They would cut the prison population by 37,000 by the middle of 2011 with measures that would shift resources toward higher-risk inmates and parolees. They would reduce the time lower-level offenders and those who show evidence of rehabilitation would serve behind bars and scale back their parole supervision. Officials hope that would cut down on the 70% rate at which California inmates return to prison, one of the highest in the nation.

Republicans and some law enforcement groups, who characterize the plan as “early release” and “get out of jail free,” warned that it would reverse the significant drops in crime of recent years.

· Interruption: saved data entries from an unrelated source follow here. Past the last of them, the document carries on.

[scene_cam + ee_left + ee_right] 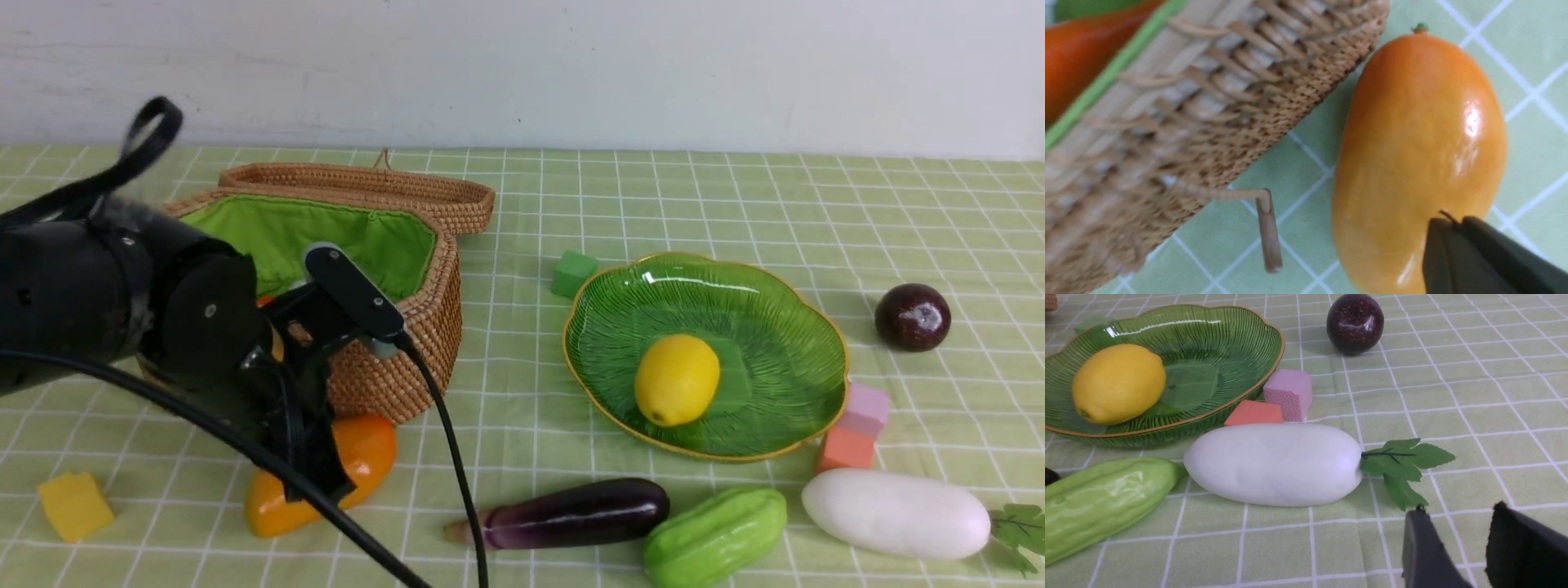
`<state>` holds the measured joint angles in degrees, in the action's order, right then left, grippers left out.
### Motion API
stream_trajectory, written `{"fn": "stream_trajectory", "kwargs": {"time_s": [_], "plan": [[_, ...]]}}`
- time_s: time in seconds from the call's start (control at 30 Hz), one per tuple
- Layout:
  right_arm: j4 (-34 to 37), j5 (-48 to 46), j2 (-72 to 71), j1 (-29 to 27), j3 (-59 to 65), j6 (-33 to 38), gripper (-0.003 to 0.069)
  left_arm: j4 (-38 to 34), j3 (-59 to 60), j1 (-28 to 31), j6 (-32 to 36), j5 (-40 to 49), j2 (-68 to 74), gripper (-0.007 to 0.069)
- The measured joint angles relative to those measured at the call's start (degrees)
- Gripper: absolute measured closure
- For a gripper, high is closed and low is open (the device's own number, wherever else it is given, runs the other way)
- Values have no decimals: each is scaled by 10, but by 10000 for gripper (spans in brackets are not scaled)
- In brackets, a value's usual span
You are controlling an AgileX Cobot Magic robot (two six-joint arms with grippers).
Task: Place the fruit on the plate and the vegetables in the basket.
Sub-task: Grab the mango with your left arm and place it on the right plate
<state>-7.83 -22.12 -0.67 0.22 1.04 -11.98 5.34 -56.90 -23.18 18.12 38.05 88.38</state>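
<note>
The orange-yellow mango lies on the cloth just in front of the wicker basket. My left gripper is shut, its tips together over the mango's side with nothing between them. A red-orange vegetable lies inside the basket. The lemon rests on the green plate. To the plate's right sits the dark purple ball. Eggplant, gourd and radish lie along the front. My right gripper stands open beside the radish's leaves.
The basket's lid lies open behind it. Foam cubes are scattered about: green left of the plate, pink and orange against its right rim, yellow at the front left. A white wall bounds the back.
</note>
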Motion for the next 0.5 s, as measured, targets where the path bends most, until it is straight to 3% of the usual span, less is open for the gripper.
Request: {"fn": "stream_trajectory", "kwargs": {"time_s": [0.23, 0.3, 0.4, 0.5], "plan": [[0, 0, 0, 0, 0, 0, 417, -49, 1, 0, -15, -1, -26, 638], [0, 0, 0, 0, 0, 0, 417, -49, 2, 0, -54, -1, -26, 623], [0, 0, 0, 0, 0, 0, 417, -49, 2, 0, -98, -1, -26, 552], [0, 0, 0, 0, 0, 0, 417, -45, 2, 0, -114, -1, -26, 416]]}}
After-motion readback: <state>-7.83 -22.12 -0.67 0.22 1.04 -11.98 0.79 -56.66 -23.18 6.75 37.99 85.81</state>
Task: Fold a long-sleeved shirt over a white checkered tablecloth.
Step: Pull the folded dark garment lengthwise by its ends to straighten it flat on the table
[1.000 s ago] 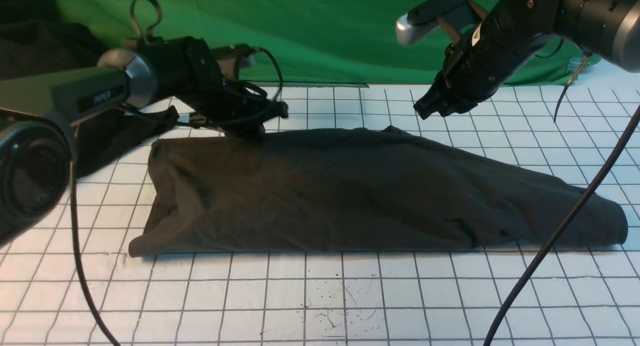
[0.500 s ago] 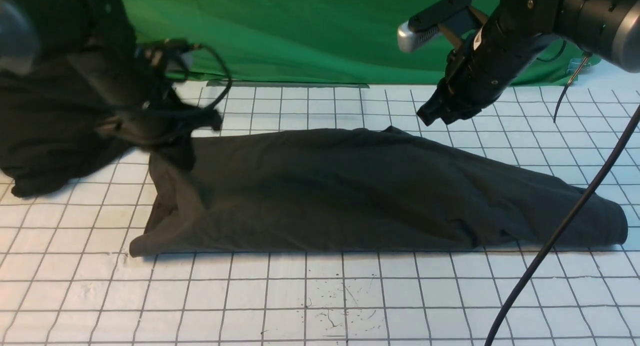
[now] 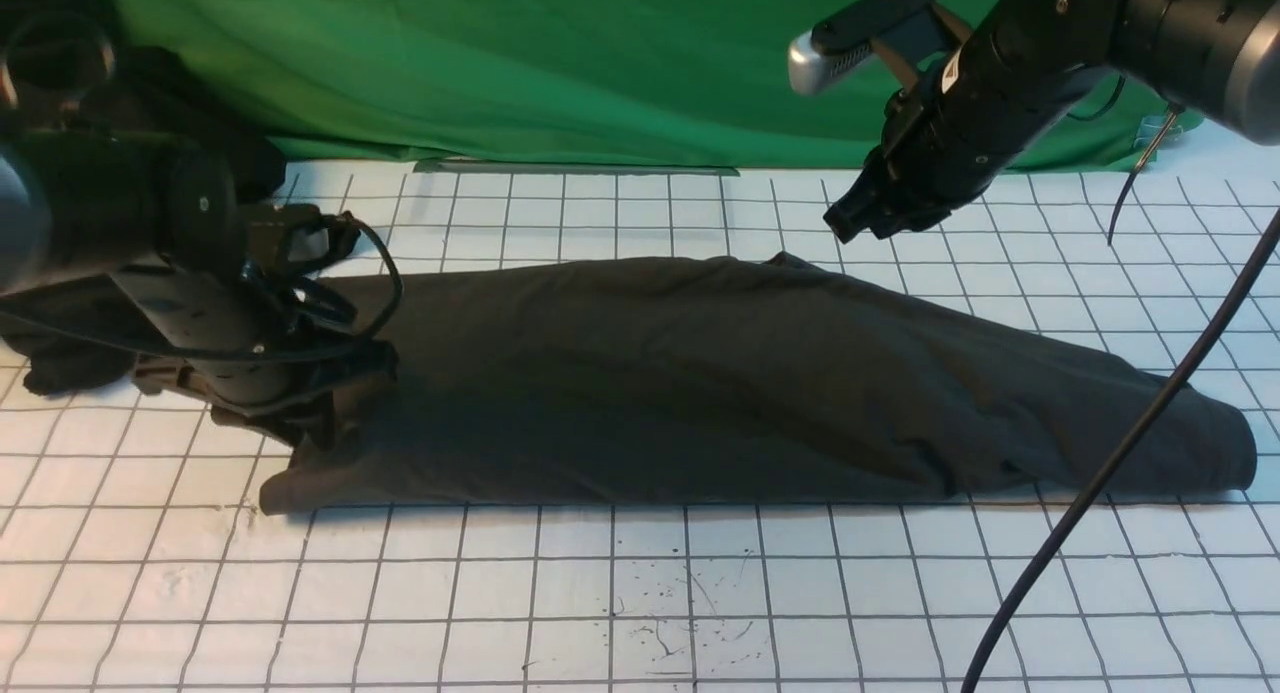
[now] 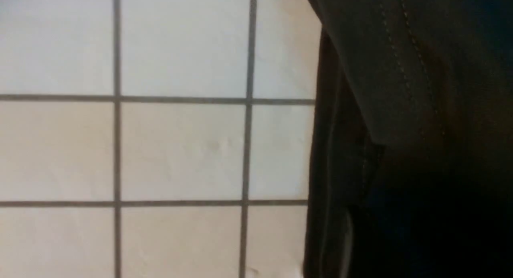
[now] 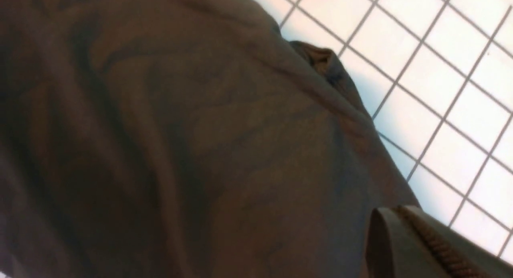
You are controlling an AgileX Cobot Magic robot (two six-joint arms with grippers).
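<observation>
Left gripper (image 3: 345,403), front view, at the left end of the long-sleeved shirt (image 3: 760,373), opening unclear; right gripper (image 3: 848,221) hangs closed above. Left wrist: shirt hem on white checkered tablecloth (image 4: 180,149). Right wrist: wrinkled shirt on tablecloth.

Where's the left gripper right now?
Front view, robot's left side: the left gripper is low over the left end of the long-sleeved shirt, which lies across the white checkered tablecloth.
</observation>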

“We will see mayhem on the streets of California,” Sen. Jeff Denham (R-Atwater) told colleagues on the Senate floor Thursday.

The legislation was needed to implement nearly half of the $1.2 billion in cuts that the governor and legislative leaders included in last month’s budget deal without specifying how they would be made. Administration officials say they can make the rest of the reductions by cutting administrative expenses and transferring illegal immigrant prisoners to federal custody.

In a long and contentious Senate session, the prisons plan was described as historic by both advocates and opponents. Democrats said it represented a long-needed change to a relentlessly punitive criminal justice system that has spun out of control, to the point that the state pays more for incarceration than for higher education. They chastised Republicans for fear-mongering.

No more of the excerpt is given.